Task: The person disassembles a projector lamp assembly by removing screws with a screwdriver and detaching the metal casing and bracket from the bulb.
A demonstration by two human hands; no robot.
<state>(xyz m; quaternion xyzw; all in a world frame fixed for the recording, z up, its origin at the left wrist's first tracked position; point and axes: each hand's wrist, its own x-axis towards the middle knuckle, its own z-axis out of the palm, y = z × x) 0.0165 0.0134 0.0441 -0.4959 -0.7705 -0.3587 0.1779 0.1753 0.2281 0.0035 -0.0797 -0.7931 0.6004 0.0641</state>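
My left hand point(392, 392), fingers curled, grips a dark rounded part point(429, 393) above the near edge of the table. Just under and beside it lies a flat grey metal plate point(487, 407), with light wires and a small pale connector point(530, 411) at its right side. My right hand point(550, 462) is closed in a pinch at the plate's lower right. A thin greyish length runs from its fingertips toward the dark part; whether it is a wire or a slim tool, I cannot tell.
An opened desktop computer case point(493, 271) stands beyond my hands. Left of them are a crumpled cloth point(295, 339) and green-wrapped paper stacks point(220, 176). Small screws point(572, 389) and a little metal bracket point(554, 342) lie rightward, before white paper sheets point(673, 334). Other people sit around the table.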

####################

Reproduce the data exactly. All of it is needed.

Task: The person disassembles a projector lamp assembly by removing screws with a screwdriver and detaching the metal casing and bracket from the bulb.
A demonstration by two human hands; no robot.
<state>(xyz m; quaternion xyzw; all in a world frame fixed for the recording, z up, its origin at the left wrist's first tracked position; point and axes: each hand's wrist, its own x-axis towards the middle knuckle, its own z-axis out of the palm, y = z × x) 0.0165 0.0134 0.0441 -0.4959 -0.7705 -0.3587 0.1779 0.1753 0.2281 0.0035 -0.0797 -0.7931 0.6004 0.0641</state>
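My left hand point(392, 392), fingers curled, grips a dark rounded part point(429, 393) above the near edge of the table. Just under and beside it lies a flat grey metal plate point(487, 407), with light wires and a small pale connector point(530, 411) at its right side. My right hand point(550, 462) is closed in a pinch at the plate's lower right. A thin greyish length runs from its fingertips toward the dark part; whether it is a wire or a slim tool, I cannot tell.
An opened desktop computer case point(493, 271) stands beyond my hands. Left of them are a crumpled cloth point(295, 339) and green-wrapped paper stacks point(220, 176). Small screws point(572, 389) and a little metal bracket point(554, 342) lie rightward, before white paper sheets point(673, 334). Other people sit around the table.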

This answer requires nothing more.